:: Required action ::
Please repeat the lines below, exactly and only, from the one that holds "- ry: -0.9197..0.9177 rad" through the one that holds "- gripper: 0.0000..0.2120".

:: Records provided ::
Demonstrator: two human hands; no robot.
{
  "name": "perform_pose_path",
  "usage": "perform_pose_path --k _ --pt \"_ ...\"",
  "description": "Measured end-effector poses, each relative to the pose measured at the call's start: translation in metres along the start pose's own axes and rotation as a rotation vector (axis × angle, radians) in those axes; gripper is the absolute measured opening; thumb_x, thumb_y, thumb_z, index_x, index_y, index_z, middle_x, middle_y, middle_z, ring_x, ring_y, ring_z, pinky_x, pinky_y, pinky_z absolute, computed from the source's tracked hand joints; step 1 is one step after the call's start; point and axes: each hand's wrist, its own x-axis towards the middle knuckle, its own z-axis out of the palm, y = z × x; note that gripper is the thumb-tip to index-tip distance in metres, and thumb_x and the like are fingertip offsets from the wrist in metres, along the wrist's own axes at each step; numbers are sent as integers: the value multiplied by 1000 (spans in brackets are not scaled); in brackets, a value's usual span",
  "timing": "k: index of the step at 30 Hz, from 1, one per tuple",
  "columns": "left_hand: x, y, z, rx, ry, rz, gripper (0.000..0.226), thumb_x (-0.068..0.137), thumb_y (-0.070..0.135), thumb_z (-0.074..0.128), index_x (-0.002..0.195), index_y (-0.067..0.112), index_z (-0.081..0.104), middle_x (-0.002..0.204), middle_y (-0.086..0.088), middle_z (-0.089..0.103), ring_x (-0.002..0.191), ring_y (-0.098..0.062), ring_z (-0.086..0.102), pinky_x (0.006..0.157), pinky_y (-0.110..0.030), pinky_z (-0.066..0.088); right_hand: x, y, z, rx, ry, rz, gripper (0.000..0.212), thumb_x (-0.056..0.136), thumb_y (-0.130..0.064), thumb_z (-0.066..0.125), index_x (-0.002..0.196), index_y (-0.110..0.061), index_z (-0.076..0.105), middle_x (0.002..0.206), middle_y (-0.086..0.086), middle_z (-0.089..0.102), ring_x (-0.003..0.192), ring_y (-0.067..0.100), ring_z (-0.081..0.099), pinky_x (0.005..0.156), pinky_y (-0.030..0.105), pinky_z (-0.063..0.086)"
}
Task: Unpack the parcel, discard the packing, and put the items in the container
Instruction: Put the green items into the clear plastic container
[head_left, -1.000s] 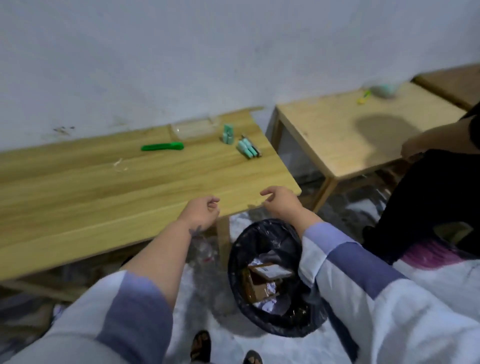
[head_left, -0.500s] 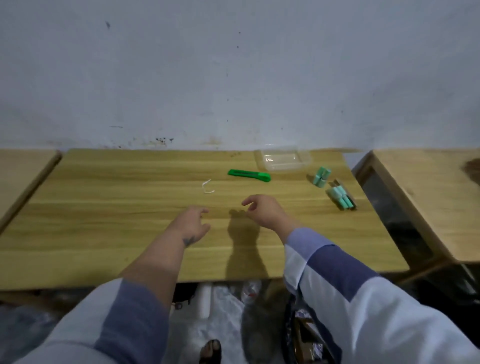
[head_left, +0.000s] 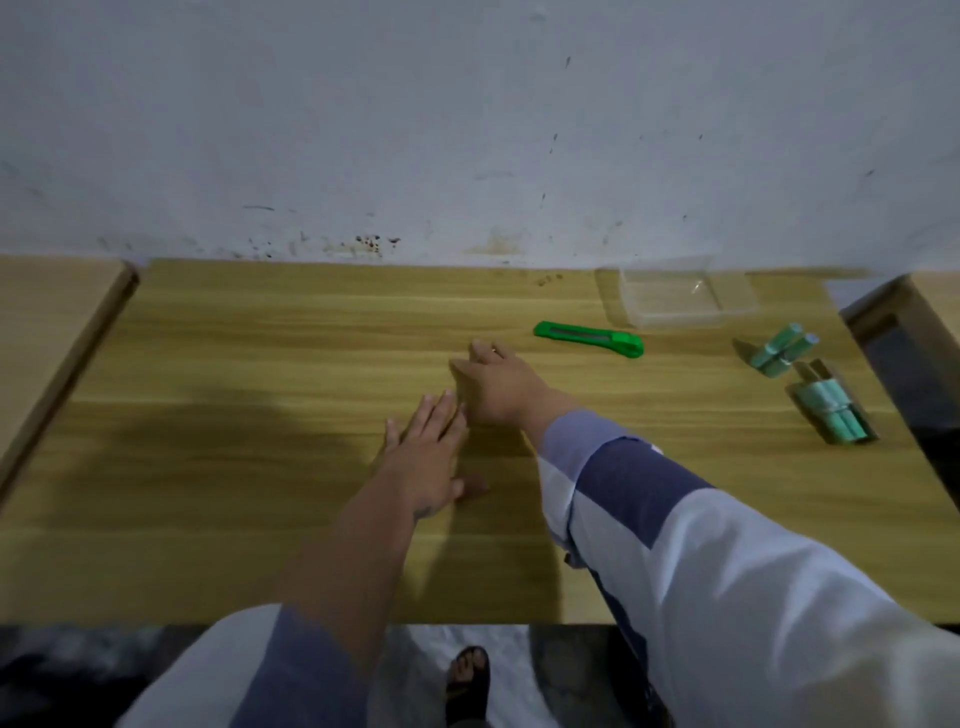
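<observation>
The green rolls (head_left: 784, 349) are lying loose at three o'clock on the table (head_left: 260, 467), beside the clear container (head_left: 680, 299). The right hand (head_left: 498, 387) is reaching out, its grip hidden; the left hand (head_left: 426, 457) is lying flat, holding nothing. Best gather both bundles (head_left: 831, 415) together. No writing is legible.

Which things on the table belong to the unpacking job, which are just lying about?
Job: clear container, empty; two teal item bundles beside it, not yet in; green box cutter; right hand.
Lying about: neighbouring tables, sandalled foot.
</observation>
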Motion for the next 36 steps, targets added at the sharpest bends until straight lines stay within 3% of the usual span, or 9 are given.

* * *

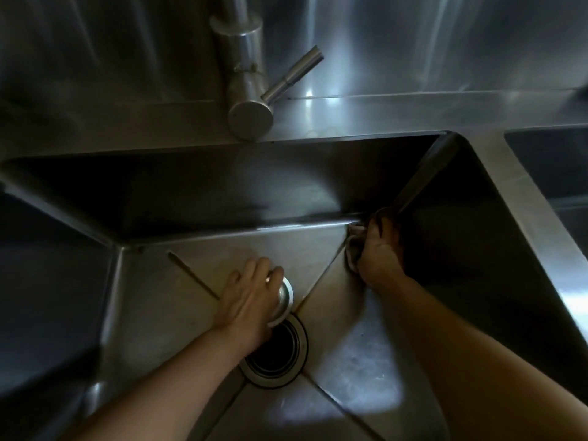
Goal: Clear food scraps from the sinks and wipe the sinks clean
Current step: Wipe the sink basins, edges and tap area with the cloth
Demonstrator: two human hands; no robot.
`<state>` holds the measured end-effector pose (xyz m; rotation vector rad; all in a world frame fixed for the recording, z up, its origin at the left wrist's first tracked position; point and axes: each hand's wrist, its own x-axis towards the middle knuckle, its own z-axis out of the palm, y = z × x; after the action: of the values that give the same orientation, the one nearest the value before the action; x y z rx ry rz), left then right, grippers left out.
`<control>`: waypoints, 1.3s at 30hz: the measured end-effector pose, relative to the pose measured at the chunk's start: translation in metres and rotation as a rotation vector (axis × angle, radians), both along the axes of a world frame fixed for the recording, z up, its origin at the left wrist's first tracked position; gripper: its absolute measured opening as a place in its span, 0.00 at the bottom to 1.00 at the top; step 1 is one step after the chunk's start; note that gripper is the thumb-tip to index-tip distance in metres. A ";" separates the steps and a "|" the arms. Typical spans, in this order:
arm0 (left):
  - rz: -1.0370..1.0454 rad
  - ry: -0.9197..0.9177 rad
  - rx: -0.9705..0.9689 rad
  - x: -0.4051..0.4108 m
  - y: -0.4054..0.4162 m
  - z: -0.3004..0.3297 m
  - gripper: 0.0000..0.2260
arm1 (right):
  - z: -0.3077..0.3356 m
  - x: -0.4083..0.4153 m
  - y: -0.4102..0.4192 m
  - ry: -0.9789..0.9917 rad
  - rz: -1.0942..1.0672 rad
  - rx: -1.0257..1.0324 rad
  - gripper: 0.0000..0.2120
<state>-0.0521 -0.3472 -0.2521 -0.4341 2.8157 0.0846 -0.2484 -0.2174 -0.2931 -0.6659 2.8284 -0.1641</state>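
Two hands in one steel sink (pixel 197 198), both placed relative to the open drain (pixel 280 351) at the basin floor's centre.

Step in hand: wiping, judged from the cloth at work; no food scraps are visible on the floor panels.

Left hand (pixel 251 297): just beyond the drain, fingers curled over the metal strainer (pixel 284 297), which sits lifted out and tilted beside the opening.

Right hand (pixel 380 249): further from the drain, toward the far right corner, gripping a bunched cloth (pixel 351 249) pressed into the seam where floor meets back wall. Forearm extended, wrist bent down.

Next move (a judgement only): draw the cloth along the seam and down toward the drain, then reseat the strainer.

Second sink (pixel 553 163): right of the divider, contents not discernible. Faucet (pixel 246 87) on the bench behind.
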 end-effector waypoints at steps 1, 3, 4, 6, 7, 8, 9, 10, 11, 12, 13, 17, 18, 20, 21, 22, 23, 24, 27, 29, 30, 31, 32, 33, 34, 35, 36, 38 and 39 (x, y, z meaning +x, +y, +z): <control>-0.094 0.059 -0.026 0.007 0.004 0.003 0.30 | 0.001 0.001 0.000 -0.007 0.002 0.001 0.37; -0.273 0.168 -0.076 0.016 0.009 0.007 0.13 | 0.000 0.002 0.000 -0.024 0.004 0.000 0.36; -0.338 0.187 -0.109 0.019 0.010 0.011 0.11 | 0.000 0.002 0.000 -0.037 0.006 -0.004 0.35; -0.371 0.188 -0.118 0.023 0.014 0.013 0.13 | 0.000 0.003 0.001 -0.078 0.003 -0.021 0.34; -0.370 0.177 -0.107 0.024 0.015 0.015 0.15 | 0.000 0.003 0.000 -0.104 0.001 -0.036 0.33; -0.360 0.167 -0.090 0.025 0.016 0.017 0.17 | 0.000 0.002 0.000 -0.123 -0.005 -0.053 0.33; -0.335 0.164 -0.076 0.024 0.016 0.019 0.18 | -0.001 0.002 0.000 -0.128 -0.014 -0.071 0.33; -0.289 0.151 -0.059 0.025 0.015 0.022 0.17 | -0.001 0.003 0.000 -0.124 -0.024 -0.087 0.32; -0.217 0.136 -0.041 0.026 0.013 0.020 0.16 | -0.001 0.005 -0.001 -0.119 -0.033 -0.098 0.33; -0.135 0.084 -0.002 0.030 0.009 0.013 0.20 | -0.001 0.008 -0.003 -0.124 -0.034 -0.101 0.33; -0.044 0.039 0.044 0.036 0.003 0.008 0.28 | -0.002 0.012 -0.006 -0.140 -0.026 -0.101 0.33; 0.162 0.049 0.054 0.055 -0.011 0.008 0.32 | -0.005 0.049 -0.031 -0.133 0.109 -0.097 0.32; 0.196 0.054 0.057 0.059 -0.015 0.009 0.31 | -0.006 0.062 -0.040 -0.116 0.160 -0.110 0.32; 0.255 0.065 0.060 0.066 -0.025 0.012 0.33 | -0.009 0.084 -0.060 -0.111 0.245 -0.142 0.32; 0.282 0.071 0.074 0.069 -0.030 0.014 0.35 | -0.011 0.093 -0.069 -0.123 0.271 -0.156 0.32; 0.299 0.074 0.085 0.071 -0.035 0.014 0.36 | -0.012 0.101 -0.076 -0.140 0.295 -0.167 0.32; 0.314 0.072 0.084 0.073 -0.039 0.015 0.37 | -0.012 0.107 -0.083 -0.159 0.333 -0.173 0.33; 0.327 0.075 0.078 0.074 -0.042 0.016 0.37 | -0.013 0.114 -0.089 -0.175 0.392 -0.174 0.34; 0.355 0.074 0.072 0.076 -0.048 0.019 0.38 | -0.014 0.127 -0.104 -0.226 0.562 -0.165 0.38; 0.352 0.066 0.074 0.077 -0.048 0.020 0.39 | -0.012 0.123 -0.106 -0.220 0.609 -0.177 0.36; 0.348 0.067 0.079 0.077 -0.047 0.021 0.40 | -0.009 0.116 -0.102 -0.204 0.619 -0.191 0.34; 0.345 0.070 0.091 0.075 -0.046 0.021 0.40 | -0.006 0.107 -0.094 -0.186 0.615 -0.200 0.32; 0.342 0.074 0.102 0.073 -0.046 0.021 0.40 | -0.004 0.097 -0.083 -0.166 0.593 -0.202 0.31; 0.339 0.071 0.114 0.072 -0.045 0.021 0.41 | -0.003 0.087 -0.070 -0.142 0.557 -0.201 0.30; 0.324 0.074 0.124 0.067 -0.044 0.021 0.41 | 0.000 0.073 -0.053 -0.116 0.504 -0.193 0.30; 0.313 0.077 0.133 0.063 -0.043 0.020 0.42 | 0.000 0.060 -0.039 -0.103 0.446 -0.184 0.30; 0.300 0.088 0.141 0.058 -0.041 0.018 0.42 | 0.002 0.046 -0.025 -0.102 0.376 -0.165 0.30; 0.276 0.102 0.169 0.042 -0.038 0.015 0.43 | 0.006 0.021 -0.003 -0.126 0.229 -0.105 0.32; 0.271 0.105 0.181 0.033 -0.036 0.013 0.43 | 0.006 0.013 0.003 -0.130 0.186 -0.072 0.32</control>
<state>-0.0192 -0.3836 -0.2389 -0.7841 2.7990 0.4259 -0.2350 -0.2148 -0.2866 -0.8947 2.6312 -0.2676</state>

:: Answer space ::
  - ry: -0.9197..0.9177 rad
  - rx: -0.9705..0.9689 rad
  - x: -0.4051..0.4108 m
  - y: -0.4054..0.4162 m
  - z: -0.3004..0.3297 m
  - gripper: 0.0000..0.2260
arm1 (right):
  - z: -0.3077..0.3356 m
  - x: -0.4083..0.4153 m
  - y: -0.4102..0.4192 m
  - ry: -0.9789..0.9917 rad
  - rz: -1.0942..1.0672 rad
  - rx: -1.0257..1.0324 rad
  - gripper: 0.0000..0.2120

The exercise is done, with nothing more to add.